→ Problem requirements: Could the data below be copied exactly, minus the pictures?

'''

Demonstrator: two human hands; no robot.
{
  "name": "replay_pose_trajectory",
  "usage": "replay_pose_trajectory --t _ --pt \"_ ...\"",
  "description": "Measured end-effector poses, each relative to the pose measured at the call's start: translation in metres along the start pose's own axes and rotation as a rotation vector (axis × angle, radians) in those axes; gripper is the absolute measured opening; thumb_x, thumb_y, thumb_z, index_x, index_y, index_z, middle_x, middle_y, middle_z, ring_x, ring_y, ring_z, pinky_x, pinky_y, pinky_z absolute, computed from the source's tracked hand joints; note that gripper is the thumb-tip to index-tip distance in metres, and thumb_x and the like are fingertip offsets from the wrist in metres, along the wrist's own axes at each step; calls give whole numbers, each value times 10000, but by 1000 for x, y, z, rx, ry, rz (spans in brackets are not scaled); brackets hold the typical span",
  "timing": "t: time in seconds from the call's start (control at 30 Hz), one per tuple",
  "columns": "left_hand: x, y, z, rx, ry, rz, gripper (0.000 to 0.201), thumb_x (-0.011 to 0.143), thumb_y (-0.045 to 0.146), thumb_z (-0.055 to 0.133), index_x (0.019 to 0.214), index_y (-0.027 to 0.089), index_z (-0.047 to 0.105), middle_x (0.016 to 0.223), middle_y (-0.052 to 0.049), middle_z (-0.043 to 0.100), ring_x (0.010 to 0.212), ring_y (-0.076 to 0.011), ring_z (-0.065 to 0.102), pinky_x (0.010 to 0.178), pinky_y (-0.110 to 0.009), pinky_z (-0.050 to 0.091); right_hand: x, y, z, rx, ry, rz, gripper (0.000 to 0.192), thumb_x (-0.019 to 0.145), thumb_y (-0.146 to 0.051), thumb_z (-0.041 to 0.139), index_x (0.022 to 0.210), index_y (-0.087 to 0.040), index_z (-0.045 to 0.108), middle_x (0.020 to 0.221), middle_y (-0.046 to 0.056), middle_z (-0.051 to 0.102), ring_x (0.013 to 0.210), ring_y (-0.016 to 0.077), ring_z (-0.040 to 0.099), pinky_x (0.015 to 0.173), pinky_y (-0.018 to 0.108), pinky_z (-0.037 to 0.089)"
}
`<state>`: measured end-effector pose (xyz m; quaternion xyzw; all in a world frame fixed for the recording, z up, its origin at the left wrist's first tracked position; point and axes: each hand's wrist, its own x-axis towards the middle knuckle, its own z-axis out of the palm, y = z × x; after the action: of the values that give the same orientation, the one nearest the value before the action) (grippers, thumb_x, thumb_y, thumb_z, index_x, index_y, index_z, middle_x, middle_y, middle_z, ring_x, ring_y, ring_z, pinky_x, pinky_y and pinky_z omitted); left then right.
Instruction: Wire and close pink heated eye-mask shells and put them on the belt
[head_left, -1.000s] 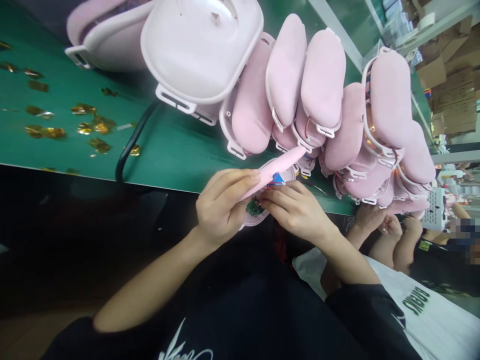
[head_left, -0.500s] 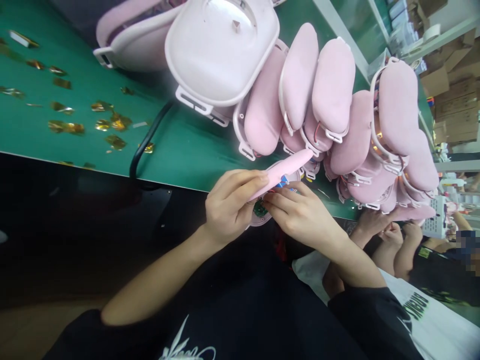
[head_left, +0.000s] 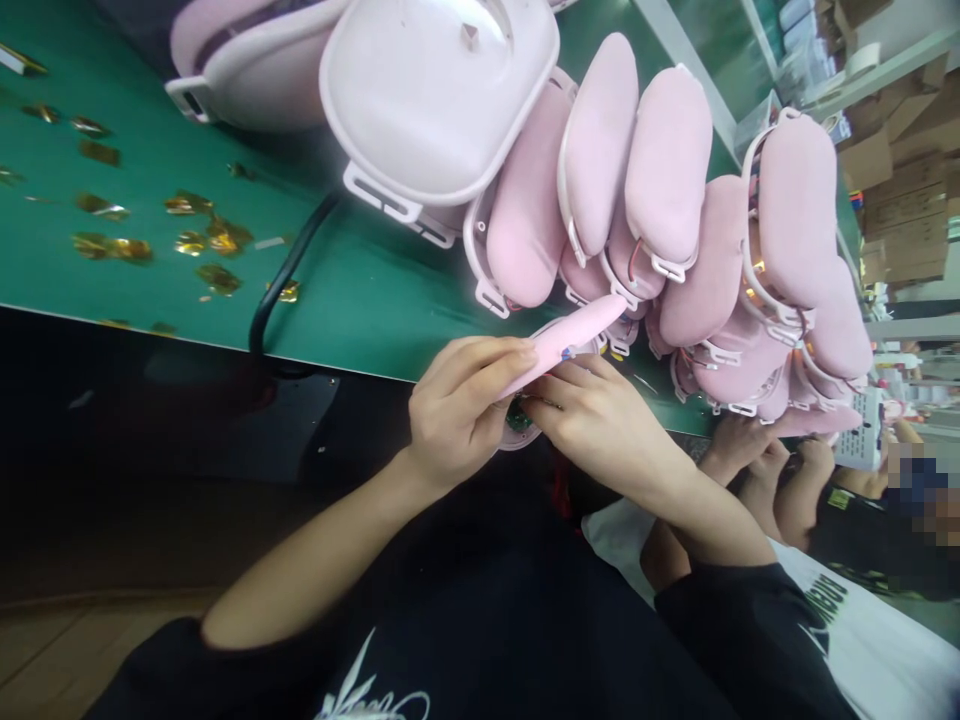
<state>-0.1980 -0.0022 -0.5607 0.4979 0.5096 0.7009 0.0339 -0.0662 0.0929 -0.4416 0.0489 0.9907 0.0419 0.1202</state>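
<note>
Dozens of pink padded shells (head_left: 667,160) lie heaped on our green bench (head_left: 150,280), close by for reach. Our left hand (head_left: 457,410) pinches a pink pad (head_left: 566,338) tilted up at the bench edge, baring a small circuit board (head_left: 517,415) where our right hand's (head_left: 600,420) fingers press down. No writing there is readable.

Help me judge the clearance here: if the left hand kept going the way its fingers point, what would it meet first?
Probably the right hand: the left hand, gripping the pink pad, points right and slightly up, and their fingertips nearly meet. Beyond lies the pile of pink pads, though depth is unclear.
</note>
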Motion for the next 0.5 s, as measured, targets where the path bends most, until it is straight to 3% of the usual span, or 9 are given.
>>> replay_pose_trajectory --t 0.13,0.33,0.43,0.5 --pt "0 2 2 -5 12 -15 314 1005 30 680 1280 174 732 1168 -124 821 1110 -225 786 956 -388 645 6 -4 -5 21 -54 52 102 1020 -124 720 954 -152 792 981 77 811 952 259 748 848 404 558" --pt "-3 3 2 -10 21 -28 365 997 15 683 1313 188 745 1209 -122 827 1126 -224 790 957 -380 651 14 -13 -6 16 -108 84 194 1054 -107 634 965 -132 804 930 103 806 913 270 764 816 412 583" --pt "-4 0 2 -15 29 -22 449 958 -29 700 1343 196 749 1227 -121 828 1127 -229 793 953 -378 654 -4 -3 -8 119 -17 16 124 1039 -132 688 970 -149 790 965 68 815 910 242 761 763 375 595" --pt "-5 -3 2 -16 32 -16 493 949 -33 710 1369 224 743 1224 -106 831 1109 -231 799 938 -385 661 -23 7 -8 311 166 -2 66 1035 -220 742 1036 -162 774 1034 53 823 915 208 762 771 343 614"
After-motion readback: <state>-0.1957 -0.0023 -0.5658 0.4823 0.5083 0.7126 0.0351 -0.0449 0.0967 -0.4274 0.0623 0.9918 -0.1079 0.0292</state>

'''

→ Answer below:
Demonstrator: two human hands; no robot.
{
  "name": "replay_pose_trajectory",
  "usage": "replay_pose_trajectory --t _ --pt \"_ ...\"",
  "description": "Measured end-effector poses, each relative to the pose measured at the call's start: translation in metres along the start pose's own axes and rotation as a rotation vector (axis × angle, radians) in those axes; gripper is the absolute measured opening; thumb_x, thumb_y, thumb_z, index_x, index_y, index_z, middle_x, middle_y, middle_z, ring_x, ring_y, ring_z, pinky_x, pinky_y, pinky_z absolute, computed from the source's tracked hand joints; note that gripper is the thumb-tip to index-tip distance in metres, and thumb_x and the like are fingertip offsets from the wrist in metres, along the wrist's own axes at each step; calls give whole numbers, each value times 10000, but by 1000 for x, y, z, rx, ry, rz (spans in brackets are not scaled); brackets hold the typical span",
  "timing": "t: time in seconds from the call's start (control at 30 Hz), one per tuple",
  "columns": "left_hand: x, y, z, rx, ry, rz, gripper (0.000 to 0.201), thumb_x (-0.011 to 0.143), thumb_y (-0.045 to 0.146), thumb_z (-0.055 to 0.133), index_x (0.019 to 0.214), index_y (-0.027 to 0.089), index_z (-0.047 to 0.105), middle_x (0.016 to 0.223), middle_y (-0.052 to 0.049), middle_z (-0.043 to 0.100), ring_x (0.010 to 0.212), ring_y (-0.076 to 0.011), ring_z (-0.065 to 0.102), pinky_x (0.010 to 0.178), pinky_y (-0.110 to 0.009), pinky_z (-0.050 to 0.091); right_hand: x, y, z, rx, ry, rz, gripper (0.000 to 0.192), thumb_x (-0.019 to 0.145), thumb_y (-0.146 to 0.051), thumb_z (-0.041 to 0.139), index_x (0.022 to 0.210), index_y (-0.087 to 0.040), index_z (-0.045 to 0.108), middle_x (0.020 to 0.221), middle_y (-0.046 to 0.056), middle_z (-0.051 to 0.102), ring_x (0.013 to 0.210), ring_y (-0.016 to 0.077), ring_z (-0.040 to 0.099), pinky_x (0.015 to 0.173), pinky_y (-0.018 to 0.108), pinky_z (-0.037 to 0.089)"
}
`<state>`: measured end-effector pose (xyz m; quaternion xyzw; all in a world frame fixed for the recording, z up, its origin at the left wrist's first tracked position; point and axes: each hand's wrist, its own x-axis towards the middle knuckle, its own z-axis out of the palm, y = z × x; after the action: of the values that give the same orientation, the one nearest the value before the action) (grippers, thumb_x, thumb_y, thumb_z, index_x, index_y, index_z, middle_x, middle_y, middle_z, ring_x, ring_y, ring_z, pinky_x, pinky_y and pinky_z omitted); left then right.
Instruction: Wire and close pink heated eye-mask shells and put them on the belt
[head_left, -1.000s] 
[head_left, -0.500s] 
[head_left, +0.000s] 
<state>-0.1980 -0.0022 -0.5607 0.4979 0.5096 0.7009 0.0339 -0.0662 0.0929 -0.4416 0.0489 0.9907 0.0419 0.1202</state>
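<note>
Dozens of pink padded shells (head_left: 667,160) lie heaped on our green bench (head_left: 150,280), close by for reach. Our left hand (head_left: 457,410) pinches a pink pad (head_left: 566,338) tilted up at the bench edge, baring a small circuit board (head_left: 517,415) where our right hand's (head_left: 600,420) fingers press down. No writing there is readable.

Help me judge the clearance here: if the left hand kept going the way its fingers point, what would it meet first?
Probably the right hand: the left hand, gripping the pink pad, points right and slightly up, and their fingertips nearly meet. Beyond lies the pile of pink pads, though depth is unclear.
</note>
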Motion for the next 0.5 s, as measured, targets where the path bends most, until it is straight to 3% of the usual span, or 9 are given.
>>> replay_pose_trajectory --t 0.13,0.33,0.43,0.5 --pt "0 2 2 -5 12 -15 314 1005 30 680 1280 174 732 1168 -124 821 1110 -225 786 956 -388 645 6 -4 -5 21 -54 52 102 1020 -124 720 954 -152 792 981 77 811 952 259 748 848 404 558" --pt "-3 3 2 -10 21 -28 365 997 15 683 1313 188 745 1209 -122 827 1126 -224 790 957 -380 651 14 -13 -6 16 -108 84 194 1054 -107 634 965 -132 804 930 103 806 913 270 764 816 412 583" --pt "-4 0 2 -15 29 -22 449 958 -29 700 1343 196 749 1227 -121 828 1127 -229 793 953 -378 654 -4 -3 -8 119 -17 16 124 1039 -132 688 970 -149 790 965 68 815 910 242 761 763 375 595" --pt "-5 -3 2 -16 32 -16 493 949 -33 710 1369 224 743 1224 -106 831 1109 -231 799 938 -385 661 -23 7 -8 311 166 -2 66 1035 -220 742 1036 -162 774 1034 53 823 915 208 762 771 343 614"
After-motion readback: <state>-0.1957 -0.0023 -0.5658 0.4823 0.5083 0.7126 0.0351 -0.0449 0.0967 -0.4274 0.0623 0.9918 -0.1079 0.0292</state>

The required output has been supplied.